ACTIVITY → Only a number is expected: how many lines in the data below contain the word "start".

INFORMATION SUPPLIED →
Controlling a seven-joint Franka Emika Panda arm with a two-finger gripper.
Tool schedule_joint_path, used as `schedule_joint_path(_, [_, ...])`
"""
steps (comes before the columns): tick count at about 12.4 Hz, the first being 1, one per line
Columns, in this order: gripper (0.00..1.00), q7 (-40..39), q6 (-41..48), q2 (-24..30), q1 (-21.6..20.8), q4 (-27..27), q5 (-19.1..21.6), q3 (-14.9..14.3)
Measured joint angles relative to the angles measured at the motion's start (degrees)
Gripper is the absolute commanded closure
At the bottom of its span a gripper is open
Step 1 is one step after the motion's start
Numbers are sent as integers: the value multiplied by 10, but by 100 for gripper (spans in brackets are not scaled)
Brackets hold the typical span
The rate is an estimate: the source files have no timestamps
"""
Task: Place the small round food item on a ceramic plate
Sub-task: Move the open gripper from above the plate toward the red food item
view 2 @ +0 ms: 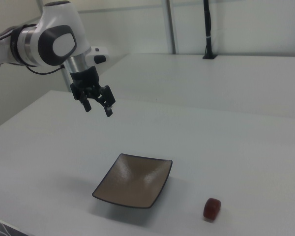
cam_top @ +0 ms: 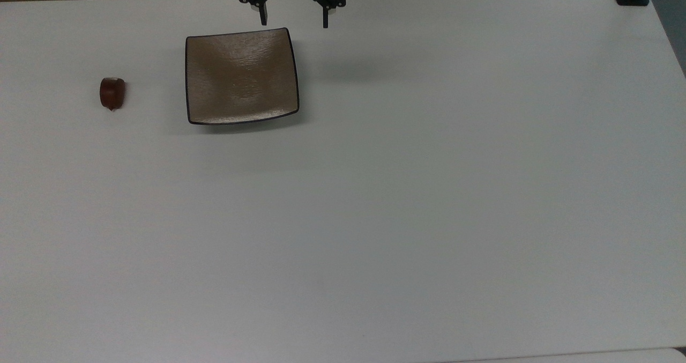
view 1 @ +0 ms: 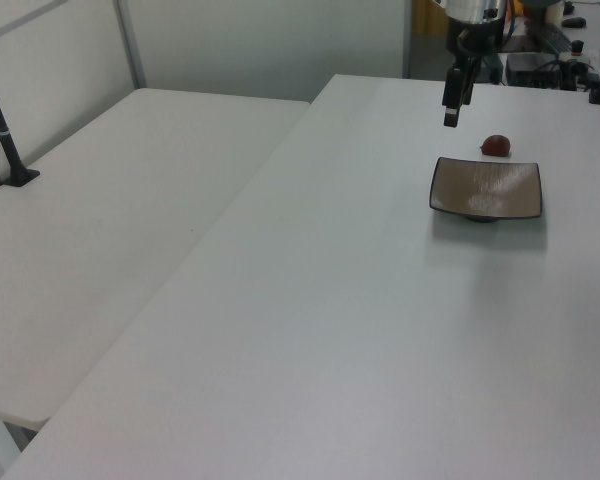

THE ANSWER → 2